Two Sides of the Thames
Posted on: June 16, 2014, by Jill Murwin
I’ve finally arrived! Airline complications forced me to forgo Glasgow and head straight to London, but it has afforded me a couple more days in the first stop of my 14 country expedition. After getting my first full night of sleep abroad, I shook off the jet lag with a walk through the South bank near the river. By the time I shuffled down the steps of St. Christopher’s Village on Borough High Street, the city was teeming with taxis, businessmen, and pub-crawlers who were enjoying a rare cloudless day. A short walk North on Southwark Street brought me to Borough Market where the smell of salted pork, fresh haddock, sourdough bread, and assorted cheeses drifted up with the ribbons of wind sweeping across the Thames.
What struck me as I browsed the market is that London is an ageless city. In the shadow of modern skyscrapers lie farmer’s markets and thousand-year-old monuments. Without being outdated, London manages to blend the old with the new. If my goal is to trace my roots through Europe, then London is the perfect first stop, a perfect transition from the young country I grew up in.
After some bread, venison salami, and fresh fruit (after all, I just graduated from university and my funds are limited), I walked the cobblestone alley adjacent the market until I reached the water. There I was greeted by a flurry of street artists, performers, magicians, and vendors. Only a few hundred meters from the Tate Modern Art museum, everything is new. Performers test the boundaries of artistic expression, and the architecture along the water exemplifies contemporary culture. From the point where the boardwalk meets the market, it’s only a two-minute jaunt to the museum. Once inside, I snaked through the high-ceilinged rooms filled with works by Dali, Picasso and Ernst en route to the featured exhibit; Matisse’s cutouts. This is a great exhibit for any age, and after I enjoyed a decadent coffee, on the rooftop terrace, while staring across the Thames at London’s oldest attraction; St. Paul’s Cathedral.
Cliche’d as it may be, St. Paul’s is a must-see for anyone visiting London. From the front steps, the cathedral looms over the rotary lined with cafes like a sleeping giant. The incredible detail on its outer walls, which features countless sculptures tucked in cornices and stooped on terraces, is eclipsed only by the the arching interior of the central dome; 365 feet above the cathedral floor, the dome is adorned with 8 monochrome murals, each depicting a scene of St. Paul’s life. Religious or not, the sheer size and detail of the cathedral will leave any visitor in awe. I spent half an hour in one spot, searching the ceiling for new details and trying to absorb the history of the Western world.
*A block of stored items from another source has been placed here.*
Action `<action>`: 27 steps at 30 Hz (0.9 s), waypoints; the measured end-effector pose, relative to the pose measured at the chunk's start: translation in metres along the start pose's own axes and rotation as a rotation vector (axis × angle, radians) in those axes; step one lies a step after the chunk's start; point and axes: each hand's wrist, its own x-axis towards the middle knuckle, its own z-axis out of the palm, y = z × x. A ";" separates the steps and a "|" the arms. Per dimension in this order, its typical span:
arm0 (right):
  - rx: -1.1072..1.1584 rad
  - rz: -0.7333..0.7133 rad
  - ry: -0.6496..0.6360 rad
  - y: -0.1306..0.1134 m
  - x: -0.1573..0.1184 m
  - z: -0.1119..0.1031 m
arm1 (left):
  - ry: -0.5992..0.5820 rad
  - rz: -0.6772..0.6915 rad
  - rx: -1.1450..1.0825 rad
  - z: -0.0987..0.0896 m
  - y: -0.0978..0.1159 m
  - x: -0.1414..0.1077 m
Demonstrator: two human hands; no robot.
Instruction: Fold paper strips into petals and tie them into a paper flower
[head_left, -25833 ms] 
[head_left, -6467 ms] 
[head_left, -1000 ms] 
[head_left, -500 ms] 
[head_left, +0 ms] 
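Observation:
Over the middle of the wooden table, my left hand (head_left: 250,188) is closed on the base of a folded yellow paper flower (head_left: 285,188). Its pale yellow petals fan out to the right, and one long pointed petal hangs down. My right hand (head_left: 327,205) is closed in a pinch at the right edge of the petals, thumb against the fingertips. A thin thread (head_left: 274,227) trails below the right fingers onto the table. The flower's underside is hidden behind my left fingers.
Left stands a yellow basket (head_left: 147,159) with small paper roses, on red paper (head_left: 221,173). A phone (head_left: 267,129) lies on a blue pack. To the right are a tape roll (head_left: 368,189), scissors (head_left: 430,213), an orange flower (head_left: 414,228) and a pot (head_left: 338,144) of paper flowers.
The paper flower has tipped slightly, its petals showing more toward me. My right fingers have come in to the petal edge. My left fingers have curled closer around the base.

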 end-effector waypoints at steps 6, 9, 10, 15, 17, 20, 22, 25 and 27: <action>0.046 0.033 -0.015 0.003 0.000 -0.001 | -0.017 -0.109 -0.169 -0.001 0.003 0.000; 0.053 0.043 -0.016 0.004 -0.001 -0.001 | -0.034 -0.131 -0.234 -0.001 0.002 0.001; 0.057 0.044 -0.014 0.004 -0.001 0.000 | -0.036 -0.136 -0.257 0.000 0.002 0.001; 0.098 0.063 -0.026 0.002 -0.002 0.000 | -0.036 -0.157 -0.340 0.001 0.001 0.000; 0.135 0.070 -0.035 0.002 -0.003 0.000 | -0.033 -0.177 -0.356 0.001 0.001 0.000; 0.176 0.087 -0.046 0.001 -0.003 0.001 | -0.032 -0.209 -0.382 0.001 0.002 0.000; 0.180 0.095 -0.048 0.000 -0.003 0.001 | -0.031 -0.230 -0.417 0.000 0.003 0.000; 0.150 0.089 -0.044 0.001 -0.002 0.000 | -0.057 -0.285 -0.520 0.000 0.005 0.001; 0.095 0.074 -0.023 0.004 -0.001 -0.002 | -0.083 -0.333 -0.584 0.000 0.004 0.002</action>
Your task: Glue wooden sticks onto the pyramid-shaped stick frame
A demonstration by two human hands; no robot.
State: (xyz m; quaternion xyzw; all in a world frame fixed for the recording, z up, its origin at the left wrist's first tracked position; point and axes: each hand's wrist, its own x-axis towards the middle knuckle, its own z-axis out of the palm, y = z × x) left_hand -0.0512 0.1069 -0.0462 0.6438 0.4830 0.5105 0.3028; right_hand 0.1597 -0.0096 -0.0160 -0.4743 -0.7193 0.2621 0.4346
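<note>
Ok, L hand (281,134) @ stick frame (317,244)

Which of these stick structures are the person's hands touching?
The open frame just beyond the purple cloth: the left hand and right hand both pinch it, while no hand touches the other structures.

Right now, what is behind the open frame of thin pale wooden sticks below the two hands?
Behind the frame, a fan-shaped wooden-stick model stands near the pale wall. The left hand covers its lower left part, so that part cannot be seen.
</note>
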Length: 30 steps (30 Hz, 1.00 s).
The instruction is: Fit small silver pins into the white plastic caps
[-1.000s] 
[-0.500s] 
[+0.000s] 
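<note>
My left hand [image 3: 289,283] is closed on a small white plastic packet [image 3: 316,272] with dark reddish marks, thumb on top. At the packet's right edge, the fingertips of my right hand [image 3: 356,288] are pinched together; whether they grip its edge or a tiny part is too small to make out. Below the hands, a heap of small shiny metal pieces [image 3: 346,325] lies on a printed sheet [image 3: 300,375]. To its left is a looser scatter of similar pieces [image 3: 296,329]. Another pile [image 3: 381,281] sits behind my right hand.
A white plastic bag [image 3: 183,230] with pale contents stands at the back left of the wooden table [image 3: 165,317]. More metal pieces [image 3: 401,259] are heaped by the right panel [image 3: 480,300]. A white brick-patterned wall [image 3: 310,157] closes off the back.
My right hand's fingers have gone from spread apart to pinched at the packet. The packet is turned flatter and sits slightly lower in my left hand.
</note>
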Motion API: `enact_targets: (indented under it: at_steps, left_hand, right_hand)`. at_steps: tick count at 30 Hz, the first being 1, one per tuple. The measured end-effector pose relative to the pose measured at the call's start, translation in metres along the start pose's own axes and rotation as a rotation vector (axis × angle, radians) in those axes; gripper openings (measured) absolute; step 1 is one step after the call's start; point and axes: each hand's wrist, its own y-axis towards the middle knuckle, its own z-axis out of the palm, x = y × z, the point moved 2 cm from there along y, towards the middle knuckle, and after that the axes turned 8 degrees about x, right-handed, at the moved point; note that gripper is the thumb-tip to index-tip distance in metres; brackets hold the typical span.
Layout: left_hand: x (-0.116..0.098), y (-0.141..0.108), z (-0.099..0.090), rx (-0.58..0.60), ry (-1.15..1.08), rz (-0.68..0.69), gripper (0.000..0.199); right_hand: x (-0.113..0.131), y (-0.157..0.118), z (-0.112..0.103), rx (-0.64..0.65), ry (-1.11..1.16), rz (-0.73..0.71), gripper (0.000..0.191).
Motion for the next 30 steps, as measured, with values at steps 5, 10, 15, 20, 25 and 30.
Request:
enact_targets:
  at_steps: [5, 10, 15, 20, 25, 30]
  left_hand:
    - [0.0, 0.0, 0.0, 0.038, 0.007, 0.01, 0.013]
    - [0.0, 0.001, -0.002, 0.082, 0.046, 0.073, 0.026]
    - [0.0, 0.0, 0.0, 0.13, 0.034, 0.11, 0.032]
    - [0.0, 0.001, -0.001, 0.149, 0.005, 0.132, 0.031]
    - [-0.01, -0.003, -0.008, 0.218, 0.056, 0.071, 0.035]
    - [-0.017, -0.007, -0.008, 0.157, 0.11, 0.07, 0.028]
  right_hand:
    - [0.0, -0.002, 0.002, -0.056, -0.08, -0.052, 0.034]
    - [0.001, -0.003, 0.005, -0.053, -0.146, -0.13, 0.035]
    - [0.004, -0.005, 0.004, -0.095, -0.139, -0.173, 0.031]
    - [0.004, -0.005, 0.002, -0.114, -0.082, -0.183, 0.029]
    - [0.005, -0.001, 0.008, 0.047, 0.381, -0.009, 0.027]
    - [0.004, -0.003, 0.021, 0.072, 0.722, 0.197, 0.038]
Once the doors opened, however, and I stepped back into the financial district, the placid caverns of the cathedral gave way to bustle, technology, fashion, and the excitement of the city. The few days that followed were about pace, food and people… but when I think of London, my mind will return to the slow-stepping hallways of the Tate and the expansive cathedral floors. If you’re going to experience the electricity of London, be sure to take a breath and some time to think in the Tate and St. Paul’s, the two buildings that stare at each other from across the Thames, and the two strongholds of the city’s ageless nature. London is new, it’s exciting, and it’s fast-paced, but it refuses to forget its heritage.